THE closing of the year and the opening of a new one is properly considered an opportune time for an inventory or balancing of the books and the carrying forward of profit and loss, and the determination of advantageous policies for the future. It would be a pity and a shame for all of us if we should be thus prudent in respect to earthly matters, and careless as respects higher interests. We may safely say that no human soul can strike a thoroughly satisfactory balance of accounts at the close of this year unless Jesus has been a partner and counselor and guide. And every one dissatisfied with his status of affairs at the close of the year—every one who finds himself weary and heavy-laden, perplexed and discouraged—we would like to have know how to begin the new year aright by entering into covenant relationship with the Redeemer, who declares, “Come unto Me, all ye that labor and are heavy-laden, and I will give you rest.”

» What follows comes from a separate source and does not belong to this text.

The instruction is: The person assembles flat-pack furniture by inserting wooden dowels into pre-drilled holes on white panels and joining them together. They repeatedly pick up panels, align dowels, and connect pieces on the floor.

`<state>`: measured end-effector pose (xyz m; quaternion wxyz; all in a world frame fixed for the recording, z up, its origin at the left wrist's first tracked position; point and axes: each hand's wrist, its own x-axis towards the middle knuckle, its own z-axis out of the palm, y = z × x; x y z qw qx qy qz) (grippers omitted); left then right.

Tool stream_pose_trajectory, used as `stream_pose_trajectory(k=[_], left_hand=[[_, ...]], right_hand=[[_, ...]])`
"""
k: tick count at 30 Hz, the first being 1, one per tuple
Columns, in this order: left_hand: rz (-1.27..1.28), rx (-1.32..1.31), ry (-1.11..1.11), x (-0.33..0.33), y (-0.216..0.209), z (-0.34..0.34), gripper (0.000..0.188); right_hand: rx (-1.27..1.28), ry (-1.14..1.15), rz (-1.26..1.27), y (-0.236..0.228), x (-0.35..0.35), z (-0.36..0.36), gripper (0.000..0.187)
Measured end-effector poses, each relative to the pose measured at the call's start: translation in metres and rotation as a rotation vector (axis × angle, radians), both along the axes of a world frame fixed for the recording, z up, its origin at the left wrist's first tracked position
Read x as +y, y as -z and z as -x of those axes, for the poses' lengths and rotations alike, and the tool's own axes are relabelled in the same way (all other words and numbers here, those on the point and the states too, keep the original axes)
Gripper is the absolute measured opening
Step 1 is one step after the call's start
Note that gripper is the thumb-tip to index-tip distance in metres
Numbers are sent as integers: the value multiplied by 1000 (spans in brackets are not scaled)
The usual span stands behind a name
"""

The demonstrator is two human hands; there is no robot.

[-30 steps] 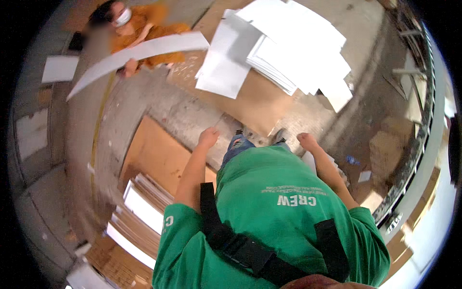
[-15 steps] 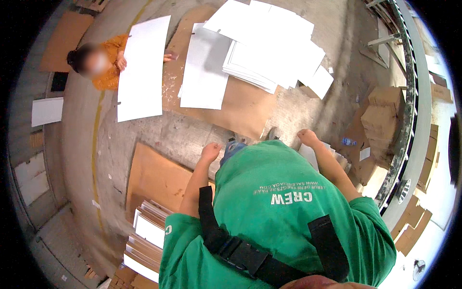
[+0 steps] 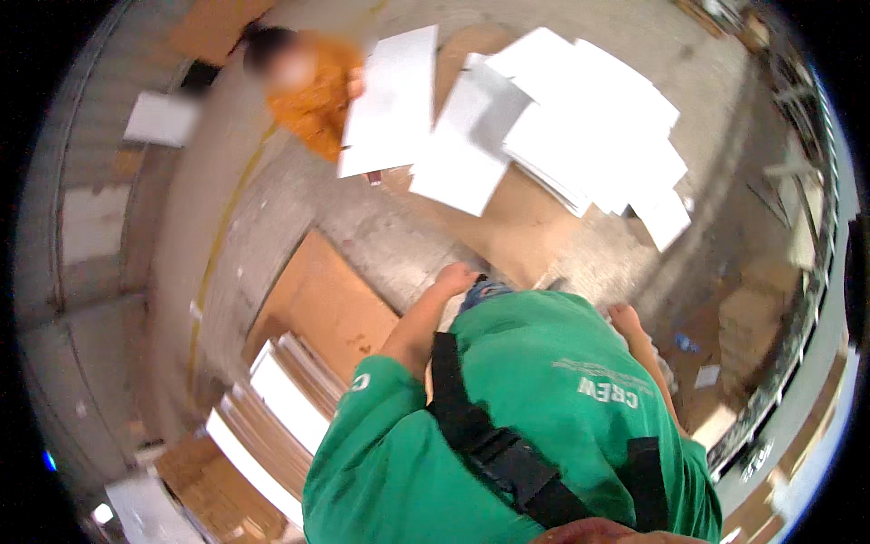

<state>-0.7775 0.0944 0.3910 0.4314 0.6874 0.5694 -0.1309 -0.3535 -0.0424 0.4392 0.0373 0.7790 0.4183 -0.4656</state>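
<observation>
My left hand [image 3: 456, 276] hangs in front of me with its fingers curled and nothing in it, above the concrete floor beside a flat brown cardboard sheet [image 3: 331, 304]. My right hand [image 3: 625, 318] hangs at my right side, loosely closed and holding nothing. My green shirt [image 3: 544, 408] with a black strap fills the lower middle. Ahead lies a spread of white boards [image 3: 580, 127] on brown cardboard [image 3: 507, 227]. A person in an orange top [image 3: 313, 95] holds a large white board [image 3: 391, 102] upright at the far left of that pile.
A stack of white-and-brown boards [image 3: 272, 408] lies at my lower left. Cardboard boxes [image 3: 761, 308] and a metal rack [image 3: 807, 218] line the right side. Loose white sheets [image 3: 159, 118] lie along the far left wall. A yellow line [image 3: 213, 263] runs along the floor.
My view has swung left, so the white pile and the person in orange shifted right. The person's white board has turned from flat and sideways to upright. Both my hands stay at my sides.
</observation>
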Motion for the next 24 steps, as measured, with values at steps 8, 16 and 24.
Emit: stream_pose_trajectory(k=[8,16,24], left_hand=[[28,-48,-104,-34,10,3,38],[14,-29,-98,-38,0,7,38],[183,-220,-58,-38,-9,-4,40]], right_hand=[[-24,-178,-168,51,-36,-25,34],[-27,-100,-100,72,-30,-30,32],[221,-164,17,-50,1,56,31]])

Today’s Study is full of helpful instructions. The very first lesson that all need to learn is that “God so loved the world.” No other message than that has any attraction for thinking people. The difficulty with the world and with the Church in the past has been that we have not emphasized the Love of God. How could we do so when our eyes of understanding were misdirected by our creeds away from the God of the Bible to a creedal image which pictured the Heavenly Father in most Satanic colors—more loveless, more unjust, more diabolical than any human being we have ever known and than any demon we can possibly imagine! It is well for us as Christians that we have tried to forget those horrible pictures and instead to fill our minds with precious Scripture texts such as the one of today’s lesson.
But while we have thus gotten away from the “doctrines of devils,” as St. Paul calls them (I Timothy 4:1), we forget that Christendom is still holding up those terribly slanderous creeds before the world, hindering them from getting even a glimpse of the length, breadth, height and depth of the “Love of God which passeth all understanding,” and giving them, instead, awful misrepresentations—of the height and depth and length and breadth of Divine injustice. We have thus been unintentionally driving the world away from God, instead of helping them in their endeavor to feel after a Friend, the true God.
But the people of God are awakening to the Truth, and gradually gaining courage to assert it and to “show forth the praises of Him who called us out of darkness into His marvelous light.” We are now met with the difficulty that the world has so thoroughly believed our blasphemy of the Divine character that they can scarcely believe the gracious Message of the Bible when we bring it to them—the message of great joy.
“MIGHT NOT PERISH”
The very text we are considering illustrates our bondage, our blindness of the past, and tells us of God’s righteousness. It does not say, as we once supposed, that God gave His only begotten Son to save us from eternal torture. Quite to the contrary, it declares that His mission was and is to save from perishing. We know what perishing signifies. The brute beasts, when they die, perish, because God has made no provision for their resurrection. And mankind under the death sentence, “Dying, thou shalt die,” would have perished like the brute beast, without hope, had it not been for God’s mercy and provision in Christ. “Christ died for our sins”—”tasted death for every man”—to the intent that, the sentence of death having been thus satisfied, all men might have a resurrection.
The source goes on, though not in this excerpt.